There's no dispute internet sales are growing fast, and some of the traffic has moved away from stores as a result. E-commerce in the second quarter of 2017 represented 8.9 percent of the $1.26 trillion in retail sales in the United States, according to the Census Bureau, up from the 8-percent share for the same period a year earlier. Internet sales were up 16 percent, compared with 4.1 percent for total retail sales.

Moreover, there have been plenty of retailers struggling: Macy's, J.C. Penney and Sears have closed stores in bunches. Companies filing for bankruptcy protection over the last two years include familiar names such as The Limited, Radio Shack, Toys R Us and Payless. No doubt this is hurting malls. In fact, over the next five years, as many as 25 percent of the nation's 1,100 shopping malls will shut down, according to a report this year by Credit Suisse.

Yet the struggle of malls is not primarily due to the internet. For one, many malls no longer hold the ideal portfolio of stores that appeal to consumers. The reality is that retail changes over time, and it's just the normal cycle of business, noted Sam Judd, a managing partner at Asana Partners, a real estate investment company based in Charlotte, North Carolina.

"Retail concepts have come out of nowhere, grown, flourished, declined and either reinvented themselves or gone out of business," he said. "That isn't anything new; it's just a little bit more [visible] with big department stores that are closing."

Changing preferences

While some chains struggle to survive, plenty of retailers are on the rise — and taking coveted market share with them. H&M and Sephora have siphoned off share from two key areas of department stores: apparel and cosmetics.

Brick-and-mortar retailers that are growing the fastest include a wide range of categories. CST Brands, an owner of convenience stores, had sales growth of 29 percent last year over 2015, according to the trade magazine Stores. Gelson's Markets, a grocery chain, was up 26 percent; Ulta Beauty, a cosmetics retailer, was up 24 percent. All of these brands have been opening stores.
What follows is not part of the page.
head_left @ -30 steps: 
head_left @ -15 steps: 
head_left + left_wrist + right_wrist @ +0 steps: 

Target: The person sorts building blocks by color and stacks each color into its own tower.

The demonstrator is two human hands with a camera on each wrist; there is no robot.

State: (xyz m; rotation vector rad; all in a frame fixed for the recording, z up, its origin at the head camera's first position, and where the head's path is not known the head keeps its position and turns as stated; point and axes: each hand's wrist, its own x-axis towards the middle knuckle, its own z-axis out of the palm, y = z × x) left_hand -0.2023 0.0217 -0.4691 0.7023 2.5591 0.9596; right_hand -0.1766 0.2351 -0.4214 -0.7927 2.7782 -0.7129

The shift in retailing is not only from disruption, but also from a change in fundamental demand for products, away from consumer staples and more toward electronic products and durables, says Kurt Jetta, founder and chief executive officer of TABS Analytics, a retail and consumer analytics firm based in Shelton, Connecticut.

Think of the $999 iPhone X that debuted in November. Among middle and low-income consumers, whose wages over the years have stagnated or declined, much of the money to make electronics purchases comes at the expense of other basic consumer categories, such as apparel and housewares.

"There's just so little appreciation for demand shifts," Jetta said. "It's easy to say 'It's all e-commerce.' Then when you dig into the data, you almost never find it. You find that there is something much bigger."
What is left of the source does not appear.